**Exercise brief**
Take the entries below and print only the lines from the one with "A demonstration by" through the one with "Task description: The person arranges", exactly as they stand, both ends included.

[Recorded data]
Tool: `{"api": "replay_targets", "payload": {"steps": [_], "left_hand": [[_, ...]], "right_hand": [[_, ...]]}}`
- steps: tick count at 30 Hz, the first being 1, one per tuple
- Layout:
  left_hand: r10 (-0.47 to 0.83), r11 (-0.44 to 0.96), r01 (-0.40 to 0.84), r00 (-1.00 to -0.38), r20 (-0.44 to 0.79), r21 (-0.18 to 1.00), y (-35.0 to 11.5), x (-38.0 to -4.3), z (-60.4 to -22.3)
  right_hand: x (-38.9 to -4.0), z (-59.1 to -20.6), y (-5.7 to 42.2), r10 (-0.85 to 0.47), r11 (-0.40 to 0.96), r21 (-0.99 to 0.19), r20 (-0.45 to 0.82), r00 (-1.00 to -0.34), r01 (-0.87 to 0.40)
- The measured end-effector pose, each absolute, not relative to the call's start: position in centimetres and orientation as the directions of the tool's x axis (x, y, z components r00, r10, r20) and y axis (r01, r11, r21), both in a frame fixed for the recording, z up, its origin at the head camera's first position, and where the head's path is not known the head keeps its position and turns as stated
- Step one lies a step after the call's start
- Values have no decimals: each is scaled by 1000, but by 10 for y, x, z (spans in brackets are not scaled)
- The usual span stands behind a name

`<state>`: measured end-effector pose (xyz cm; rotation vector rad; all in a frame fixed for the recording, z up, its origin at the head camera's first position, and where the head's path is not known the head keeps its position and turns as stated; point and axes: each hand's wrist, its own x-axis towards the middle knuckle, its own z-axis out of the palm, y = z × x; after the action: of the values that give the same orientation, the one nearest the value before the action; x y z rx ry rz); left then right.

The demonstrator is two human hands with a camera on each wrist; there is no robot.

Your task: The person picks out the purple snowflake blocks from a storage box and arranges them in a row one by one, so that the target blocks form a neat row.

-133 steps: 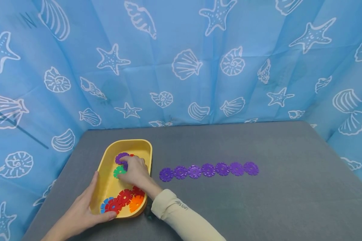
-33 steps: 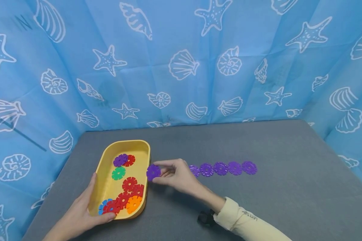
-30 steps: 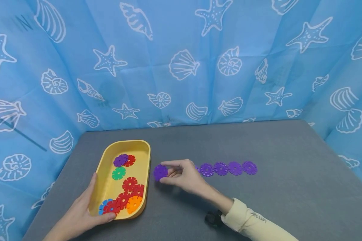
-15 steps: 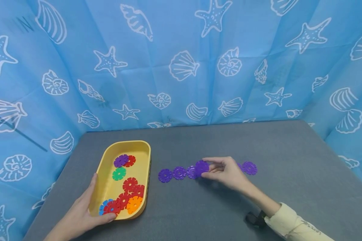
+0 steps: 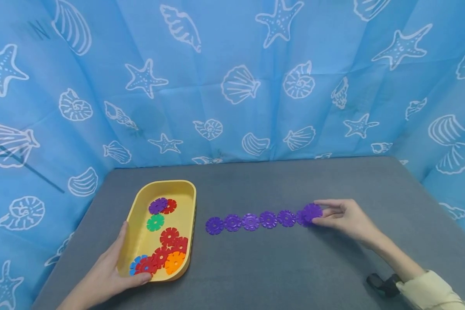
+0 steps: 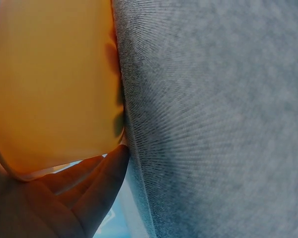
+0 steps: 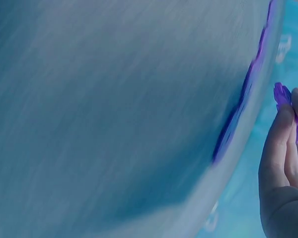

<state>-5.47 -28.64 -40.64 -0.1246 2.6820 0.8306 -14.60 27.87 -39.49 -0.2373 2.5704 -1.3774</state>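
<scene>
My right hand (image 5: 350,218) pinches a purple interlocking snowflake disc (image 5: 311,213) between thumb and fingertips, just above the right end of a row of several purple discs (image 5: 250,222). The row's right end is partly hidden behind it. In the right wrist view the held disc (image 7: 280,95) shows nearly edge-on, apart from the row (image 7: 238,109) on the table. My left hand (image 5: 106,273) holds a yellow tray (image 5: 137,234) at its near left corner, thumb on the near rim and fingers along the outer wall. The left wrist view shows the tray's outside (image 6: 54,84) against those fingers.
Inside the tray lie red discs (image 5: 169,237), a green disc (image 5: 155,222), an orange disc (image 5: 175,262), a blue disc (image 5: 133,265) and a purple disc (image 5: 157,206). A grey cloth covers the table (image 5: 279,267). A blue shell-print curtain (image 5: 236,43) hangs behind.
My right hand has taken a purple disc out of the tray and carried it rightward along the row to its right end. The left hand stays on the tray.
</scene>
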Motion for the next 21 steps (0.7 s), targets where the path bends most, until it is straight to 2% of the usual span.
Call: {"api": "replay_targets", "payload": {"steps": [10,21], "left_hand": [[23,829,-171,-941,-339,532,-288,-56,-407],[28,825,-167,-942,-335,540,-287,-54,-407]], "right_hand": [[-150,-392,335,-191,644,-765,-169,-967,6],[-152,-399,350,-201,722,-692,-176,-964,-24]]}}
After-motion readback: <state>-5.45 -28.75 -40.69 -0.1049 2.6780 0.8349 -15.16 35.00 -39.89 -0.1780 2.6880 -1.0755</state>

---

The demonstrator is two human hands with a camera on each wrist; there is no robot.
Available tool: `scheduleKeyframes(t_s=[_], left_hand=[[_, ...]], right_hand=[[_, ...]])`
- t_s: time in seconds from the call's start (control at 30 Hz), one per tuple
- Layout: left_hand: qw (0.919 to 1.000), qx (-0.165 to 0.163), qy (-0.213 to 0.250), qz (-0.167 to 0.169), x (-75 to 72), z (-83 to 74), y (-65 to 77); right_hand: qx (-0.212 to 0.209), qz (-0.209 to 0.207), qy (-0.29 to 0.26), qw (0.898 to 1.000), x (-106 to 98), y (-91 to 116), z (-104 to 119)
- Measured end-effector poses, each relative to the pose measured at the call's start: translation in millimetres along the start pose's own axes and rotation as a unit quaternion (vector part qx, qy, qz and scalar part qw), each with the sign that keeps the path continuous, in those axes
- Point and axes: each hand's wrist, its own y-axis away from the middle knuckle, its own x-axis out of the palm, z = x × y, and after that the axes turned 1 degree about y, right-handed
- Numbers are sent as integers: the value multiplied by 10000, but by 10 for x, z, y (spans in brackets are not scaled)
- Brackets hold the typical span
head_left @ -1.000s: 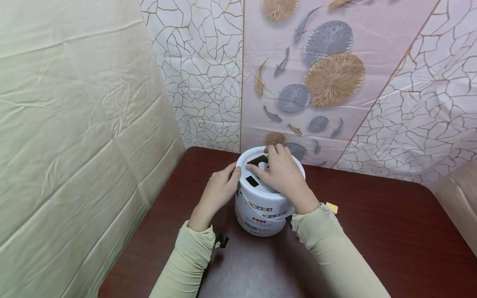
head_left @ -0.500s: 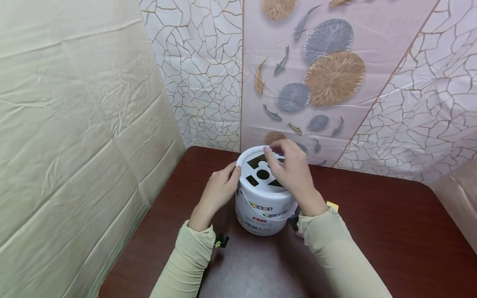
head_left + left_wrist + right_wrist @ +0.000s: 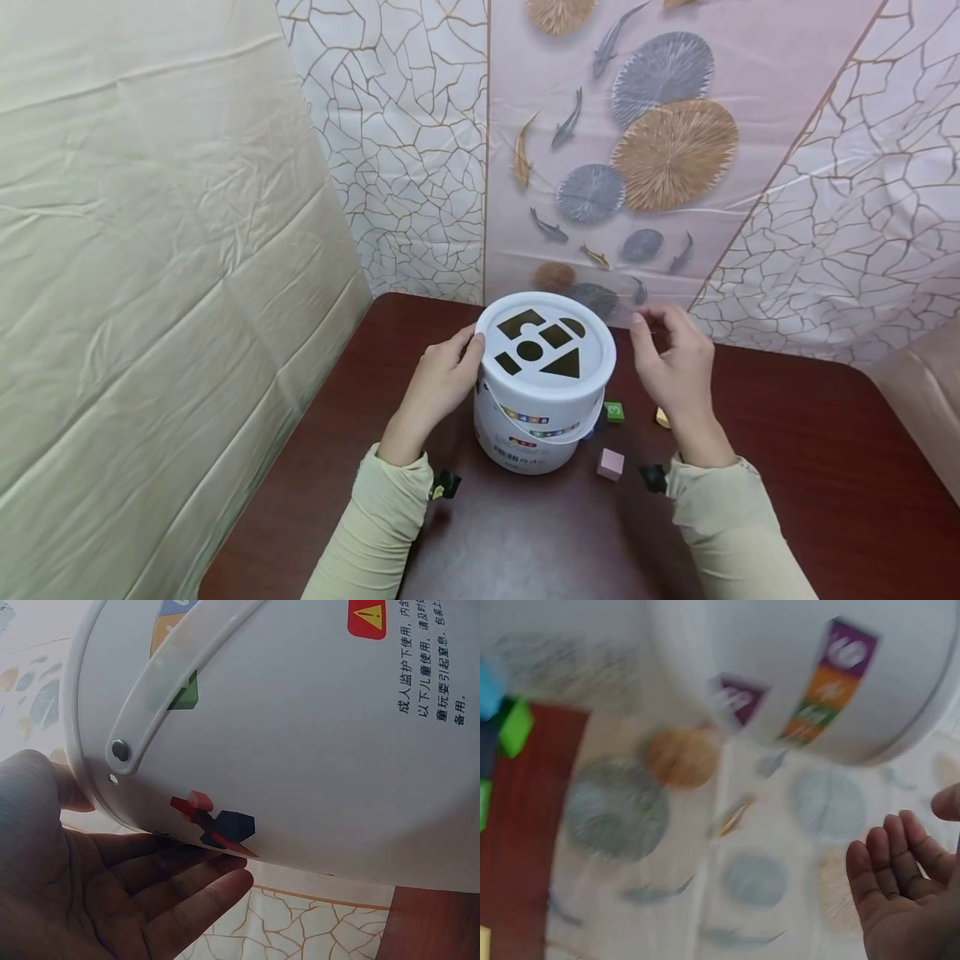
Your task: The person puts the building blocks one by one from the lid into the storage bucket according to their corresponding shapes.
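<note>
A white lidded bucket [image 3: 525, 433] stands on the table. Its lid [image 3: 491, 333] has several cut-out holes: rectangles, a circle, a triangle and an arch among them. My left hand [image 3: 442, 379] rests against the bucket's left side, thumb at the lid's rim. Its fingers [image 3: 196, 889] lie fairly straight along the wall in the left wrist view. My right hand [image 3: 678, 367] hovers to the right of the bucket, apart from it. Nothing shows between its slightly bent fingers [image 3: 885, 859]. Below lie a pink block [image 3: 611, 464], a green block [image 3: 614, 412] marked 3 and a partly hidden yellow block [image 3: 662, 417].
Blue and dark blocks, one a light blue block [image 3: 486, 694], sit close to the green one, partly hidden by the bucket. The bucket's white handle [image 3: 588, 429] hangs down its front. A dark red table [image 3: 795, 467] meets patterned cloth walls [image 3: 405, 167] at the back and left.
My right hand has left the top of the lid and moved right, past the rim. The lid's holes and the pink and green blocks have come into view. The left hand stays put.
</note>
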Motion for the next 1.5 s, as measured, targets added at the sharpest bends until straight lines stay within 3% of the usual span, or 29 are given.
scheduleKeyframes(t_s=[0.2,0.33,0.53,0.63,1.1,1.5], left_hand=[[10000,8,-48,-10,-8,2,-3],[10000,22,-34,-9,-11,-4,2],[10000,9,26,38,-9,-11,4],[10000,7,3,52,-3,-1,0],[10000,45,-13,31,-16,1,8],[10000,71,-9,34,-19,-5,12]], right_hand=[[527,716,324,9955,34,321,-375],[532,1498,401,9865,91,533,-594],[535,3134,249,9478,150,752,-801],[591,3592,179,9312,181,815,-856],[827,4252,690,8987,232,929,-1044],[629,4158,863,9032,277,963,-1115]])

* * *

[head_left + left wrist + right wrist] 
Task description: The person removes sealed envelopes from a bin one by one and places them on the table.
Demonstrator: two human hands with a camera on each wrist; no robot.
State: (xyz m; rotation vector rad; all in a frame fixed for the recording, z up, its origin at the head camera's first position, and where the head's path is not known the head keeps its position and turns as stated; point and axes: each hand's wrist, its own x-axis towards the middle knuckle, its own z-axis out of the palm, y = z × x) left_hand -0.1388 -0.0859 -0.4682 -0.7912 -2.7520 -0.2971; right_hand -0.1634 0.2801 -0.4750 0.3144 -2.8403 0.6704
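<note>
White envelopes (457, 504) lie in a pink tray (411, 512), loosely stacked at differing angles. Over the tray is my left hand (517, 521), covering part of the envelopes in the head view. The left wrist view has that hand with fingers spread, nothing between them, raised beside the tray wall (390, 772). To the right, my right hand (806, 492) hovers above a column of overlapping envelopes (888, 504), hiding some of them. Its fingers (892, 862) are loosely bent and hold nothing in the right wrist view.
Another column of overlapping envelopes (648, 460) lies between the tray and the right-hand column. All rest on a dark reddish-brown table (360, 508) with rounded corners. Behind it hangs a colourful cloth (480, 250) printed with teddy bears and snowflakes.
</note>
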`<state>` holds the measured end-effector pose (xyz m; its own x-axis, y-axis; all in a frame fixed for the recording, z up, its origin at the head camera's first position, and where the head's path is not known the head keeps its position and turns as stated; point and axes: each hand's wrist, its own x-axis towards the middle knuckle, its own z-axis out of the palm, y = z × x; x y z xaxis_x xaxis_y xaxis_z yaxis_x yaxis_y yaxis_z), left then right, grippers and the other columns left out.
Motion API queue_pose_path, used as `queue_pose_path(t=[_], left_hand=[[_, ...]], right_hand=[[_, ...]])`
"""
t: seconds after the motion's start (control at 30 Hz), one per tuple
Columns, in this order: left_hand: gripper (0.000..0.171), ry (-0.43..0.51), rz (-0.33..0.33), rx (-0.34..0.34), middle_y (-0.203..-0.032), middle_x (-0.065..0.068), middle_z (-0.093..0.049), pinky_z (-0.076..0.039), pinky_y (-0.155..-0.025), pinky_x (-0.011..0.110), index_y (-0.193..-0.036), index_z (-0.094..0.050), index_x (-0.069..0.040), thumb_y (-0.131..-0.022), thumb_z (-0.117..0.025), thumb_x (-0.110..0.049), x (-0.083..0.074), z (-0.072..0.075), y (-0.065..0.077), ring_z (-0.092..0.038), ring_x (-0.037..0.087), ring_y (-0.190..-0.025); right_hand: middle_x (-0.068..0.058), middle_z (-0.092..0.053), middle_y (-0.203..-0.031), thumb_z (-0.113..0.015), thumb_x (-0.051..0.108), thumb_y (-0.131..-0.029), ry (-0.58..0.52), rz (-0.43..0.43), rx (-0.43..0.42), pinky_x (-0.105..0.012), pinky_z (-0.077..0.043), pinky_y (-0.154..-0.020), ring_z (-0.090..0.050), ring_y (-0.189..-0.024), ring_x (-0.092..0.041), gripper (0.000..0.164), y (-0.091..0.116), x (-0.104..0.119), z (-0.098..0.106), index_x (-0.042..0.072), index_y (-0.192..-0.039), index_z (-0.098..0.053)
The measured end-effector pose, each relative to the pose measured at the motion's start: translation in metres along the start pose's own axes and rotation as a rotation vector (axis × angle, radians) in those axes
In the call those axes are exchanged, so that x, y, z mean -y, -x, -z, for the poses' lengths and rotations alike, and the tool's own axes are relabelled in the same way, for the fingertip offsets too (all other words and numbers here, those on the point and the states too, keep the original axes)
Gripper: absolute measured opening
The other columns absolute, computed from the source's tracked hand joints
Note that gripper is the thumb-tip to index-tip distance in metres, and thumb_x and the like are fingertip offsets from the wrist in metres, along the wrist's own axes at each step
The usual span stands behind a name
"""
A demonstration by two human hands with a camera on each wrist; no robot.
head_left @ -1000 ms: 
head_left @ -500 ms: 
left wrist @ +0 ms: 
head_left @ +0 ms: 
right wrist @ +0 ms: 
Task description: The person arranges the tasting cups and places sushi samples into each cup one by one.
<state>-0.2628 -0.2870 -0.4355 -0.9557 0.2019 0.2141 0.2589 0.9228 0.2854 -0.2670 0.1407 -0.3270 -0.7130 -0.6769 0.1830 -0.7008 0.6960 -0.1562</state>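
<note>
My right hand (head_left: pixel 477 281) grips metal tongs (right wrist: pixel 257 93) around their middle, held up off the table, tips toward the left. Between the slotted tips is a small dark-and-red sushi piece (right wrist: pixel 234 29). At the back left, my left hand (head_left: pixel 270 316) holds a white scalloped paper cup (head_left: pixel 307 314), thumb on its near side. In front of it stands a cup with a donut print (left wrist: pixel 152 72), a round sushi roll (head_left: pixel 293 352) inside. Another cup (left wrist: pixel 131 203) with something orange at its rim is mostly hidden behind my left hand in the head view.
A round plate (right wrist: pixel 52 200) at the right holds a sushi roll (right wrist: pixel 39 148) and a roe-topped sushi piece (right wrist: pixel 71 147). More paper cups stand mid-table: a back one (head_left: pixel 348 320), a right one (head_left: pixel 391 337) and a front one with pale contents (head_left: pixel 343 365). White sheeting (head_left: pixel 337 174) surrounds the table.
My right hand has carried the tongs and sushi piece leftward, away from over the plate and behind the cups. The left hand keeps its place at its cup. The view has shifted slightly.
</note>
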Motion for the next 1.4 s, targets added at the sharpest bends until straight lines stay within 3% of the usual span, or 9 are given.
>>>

**The answer**
A demonstration by two human hands with a camera on each wrist; no robot.
head_left @ -1000 ms: 
head_left @ -500 ms: 
left wrist @ +0 ms: 
head_left @ +0 ms: 
right wrist @ +0 ms: 
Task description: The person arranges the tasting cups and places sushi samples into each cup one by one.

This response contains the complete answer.